**AIM OF THE TASK**
Go over the data below line by line, and state how many lines contain the string "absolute". Give the number only.
--------
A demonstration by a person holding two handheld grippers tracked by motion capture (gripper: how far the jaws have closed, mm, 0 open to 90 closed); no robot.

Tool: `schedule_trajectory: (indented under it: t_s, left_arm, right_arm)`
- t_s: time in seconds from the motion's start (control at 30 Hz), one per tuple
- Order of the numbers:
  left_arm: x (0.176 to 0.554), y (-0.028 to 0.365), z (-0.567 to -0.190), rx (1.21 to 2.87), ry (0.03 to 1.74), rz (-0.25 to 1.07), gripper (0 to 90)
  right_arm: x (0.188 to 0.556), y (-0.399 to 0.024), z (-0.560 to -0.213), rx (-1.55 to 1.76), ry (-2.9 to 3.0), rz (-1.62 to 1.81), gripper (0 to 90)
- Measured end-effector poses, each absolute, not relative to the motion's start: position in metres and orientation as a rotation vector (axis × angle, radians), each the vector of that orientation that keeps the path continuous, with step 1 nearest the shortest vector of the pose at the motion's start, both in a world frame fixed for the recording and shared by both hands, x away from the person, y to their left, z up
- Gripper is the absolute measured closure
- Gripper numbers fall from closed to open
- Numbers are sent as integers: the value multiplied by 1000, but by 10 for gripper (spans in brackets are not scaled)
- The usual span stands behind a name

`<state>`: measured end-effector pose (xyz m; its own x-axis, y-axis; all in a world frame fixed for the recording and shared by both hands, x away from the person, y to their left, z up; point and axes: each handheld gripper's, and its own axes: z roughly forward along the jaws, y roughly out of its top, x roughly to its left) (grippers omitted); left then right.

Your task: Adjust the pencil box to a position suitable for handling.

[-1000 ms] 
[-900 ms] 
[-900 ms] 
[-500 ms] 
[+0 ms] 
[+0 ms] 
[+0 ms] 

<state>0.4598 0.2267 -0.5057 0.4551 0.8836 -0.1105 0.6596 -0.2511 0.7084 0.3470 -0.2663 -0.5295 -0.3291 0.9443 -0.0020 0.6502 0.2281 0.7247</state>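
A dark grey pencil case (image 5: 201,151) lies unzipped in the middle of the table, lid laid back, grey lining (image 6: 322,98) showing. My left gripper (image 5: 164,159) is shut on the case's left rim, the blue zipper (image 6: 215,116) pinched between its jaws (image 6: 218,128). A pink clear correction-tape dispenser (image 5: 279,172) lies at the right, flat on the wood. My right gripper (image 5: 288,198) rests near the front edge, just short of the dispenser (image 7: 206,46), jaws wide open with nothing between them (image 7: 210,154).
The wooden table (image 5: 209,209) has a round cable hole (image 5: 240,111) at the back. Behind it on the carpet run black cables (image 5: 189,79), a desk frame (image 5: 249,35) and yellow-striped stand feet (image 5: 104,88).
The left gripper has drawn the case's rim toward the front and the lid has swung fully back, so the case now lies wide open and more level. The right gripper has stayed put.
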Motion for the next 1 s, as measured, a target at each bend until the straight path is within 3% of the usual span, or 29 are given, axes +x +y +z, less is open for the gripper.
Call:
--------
**WRITTEN REPLY**
2